- TASK ITEM
Quote exactly, and only, the lines of the material below from the line with "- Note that" through the line with "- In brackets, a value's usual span".

(SUPPLIED RECORDS Opens)

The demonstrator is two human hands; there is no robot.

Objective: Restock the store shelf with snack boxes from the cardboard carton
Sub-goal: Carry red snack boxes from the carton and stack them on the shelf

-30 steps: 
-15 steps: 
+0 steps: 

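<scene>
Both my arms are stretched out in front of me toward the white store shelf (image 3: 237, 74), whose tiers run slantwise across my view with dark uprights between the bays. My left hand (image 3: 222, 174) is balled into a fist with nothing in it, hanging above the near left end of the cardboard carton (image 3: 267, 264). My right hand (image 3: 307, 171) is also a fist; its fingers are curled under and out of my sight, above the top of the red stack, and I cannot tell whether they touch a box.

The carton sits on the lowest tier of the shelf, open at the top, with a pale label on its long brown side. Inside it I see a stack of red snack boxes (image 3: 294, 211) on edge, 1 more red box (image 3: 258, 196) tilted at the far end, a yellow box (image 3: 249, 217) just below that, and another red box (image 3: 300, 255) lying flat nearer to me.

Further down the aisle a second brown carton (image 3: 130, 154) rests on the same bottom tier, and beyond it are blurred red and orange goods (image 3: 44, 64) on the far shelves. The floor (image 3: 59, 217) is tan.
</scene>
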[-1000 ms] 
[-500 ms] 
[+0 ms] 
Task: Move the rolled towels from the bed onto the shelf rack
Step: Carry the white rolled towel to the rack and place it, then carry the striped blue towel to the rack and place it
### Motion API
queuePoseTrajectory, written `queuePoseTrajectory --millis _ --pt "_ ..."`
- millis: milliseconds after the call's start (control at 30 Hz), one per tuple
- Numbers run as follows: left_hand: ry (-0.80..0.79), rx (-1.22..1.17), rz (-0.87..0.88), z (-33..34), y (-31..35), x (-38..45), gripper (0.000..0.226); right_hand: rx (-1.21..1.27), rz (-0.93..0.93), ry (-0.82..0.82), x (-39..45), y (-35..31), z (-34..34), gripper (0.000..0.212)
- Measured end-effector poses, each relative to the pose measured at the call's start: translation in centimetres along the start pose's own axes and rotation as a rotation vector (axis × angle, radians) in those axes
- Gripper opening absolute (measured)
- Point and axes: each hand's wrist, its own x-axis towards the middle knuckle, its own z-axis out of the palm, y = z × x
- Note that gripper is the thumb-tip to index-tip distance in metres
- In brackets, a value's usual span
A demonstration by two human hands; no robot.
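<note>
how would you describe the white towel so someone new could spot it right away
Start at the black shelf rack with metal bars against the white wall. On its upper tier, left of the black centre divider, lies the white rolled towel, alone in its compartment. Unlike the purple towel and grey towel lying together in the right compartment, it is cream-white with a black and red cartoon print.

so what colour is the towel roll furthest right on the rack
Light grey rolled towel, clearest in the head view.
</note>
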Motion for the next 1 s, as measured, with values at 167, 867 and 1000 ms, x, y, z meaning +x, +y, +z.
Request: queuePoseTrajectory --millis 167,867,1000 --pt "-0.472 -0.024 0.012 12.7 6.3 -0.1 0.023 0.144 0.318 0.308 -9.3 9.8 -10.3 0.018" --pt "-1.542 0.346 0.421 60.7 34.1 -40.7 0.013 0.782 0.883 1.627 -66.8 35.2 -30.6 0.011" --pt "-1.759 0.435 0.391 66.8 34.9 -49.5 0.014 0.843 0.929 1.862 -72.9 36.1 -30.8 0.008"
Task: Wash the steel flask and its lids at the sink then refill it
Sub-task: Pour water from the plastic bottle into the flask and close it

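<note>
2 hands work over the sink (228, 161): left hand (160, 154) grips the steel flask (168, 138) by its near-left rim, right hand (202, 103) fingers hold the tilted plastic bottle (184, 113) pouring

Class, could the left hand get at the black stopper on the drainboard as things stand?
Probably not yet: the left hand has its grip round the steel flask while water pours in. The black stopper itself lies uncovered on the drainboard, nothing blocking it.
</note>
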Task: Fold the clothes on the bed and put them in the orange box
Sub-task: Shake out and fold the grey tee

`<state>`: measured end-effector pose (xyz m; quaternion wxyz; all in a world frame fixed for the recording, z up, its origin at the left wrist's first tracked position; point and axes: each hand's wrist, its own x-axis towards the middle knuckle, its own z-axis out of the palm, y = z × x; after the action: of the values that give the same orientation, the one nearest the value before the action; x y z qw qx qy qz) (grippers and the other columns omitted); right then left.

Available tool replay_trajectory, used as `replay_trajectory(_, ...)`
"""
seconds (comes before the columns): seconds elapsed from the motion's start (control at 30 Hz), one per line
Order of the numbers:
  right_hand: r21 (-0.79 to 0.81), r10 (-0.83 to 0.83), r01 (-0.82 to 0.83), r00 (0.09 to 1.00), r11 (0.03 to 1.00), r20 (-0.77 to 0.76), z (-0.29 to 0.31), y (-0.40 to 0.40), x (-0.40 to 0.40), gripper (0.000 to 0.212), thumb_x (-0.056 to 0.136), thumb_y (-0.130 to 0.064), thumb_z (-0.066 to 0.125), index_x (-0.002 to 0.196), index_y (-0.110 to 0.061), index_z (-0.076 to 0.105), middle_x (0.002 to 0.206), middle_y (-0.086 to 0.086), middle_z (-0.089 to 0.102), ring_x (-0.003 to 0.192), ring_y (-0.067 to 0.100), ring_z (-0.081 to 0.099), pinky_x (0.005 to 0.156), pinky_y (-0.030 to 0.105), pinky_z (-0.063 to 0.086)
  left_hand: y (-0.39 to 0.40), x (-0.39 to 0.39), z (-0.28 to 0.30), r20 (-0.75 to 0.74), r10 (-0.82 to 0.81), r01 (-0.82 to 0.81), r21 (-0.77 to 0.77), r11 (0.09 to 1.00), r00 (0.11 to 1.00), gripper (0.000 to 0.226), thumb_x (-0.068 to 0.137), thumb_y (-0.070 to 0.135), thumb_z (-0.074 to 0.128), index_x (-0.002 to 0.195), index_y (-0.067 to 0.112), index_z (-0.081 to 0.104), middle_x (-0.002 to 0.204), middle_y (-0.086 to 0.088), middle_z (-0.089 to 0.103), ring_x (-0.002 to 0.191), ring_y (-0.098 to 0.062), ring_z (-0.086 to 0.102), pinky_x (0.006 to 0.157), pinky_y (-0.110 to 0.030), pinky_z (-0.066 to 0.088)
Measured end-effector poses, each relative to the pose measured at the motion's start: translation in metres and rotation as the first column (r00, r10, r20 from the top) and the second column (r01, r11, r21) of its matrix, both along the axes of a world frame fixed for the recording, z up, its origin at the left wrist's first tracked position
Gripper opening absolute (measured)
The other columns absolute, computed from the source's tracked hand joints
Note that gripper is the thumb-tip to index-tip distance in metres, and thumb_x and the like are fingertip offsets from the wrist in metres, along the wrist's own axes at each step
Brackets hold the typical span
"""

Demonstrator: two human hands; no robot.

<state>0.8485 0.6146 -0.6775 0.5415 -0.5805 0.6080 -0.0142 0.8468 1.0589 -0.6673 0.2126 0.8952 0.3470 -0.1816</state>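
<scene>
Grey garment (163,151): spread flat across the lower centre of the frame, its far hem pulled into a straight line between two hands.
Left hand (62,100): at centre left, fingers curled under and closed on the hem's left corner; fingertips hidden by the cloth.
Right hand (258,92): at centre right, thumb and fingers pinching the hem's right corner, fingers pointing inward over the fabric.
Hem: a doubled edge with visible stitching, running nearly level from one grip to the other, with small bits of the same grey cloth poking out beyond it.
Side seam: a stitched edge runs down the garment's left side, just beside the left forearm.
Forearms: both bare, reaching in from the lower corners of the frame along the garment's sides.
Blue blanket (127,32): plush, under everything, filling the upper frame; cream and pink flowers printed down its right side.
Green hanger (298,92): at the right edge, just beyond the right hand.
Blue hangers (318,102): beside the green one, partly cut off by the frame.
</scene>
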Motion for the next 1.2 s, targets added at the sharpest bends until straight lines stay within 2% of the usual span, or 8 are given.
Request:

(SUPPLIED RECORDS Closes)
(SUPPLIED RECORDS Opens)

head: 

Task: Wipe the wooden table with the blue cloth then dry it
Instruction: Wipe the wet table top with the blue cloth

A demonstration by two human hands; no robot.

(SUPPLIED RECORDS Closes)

- EXERCISE RESPONSE
- Note that gripper is the thumb-tip to index-tip distance in metres
- In brackets, a value's usual span

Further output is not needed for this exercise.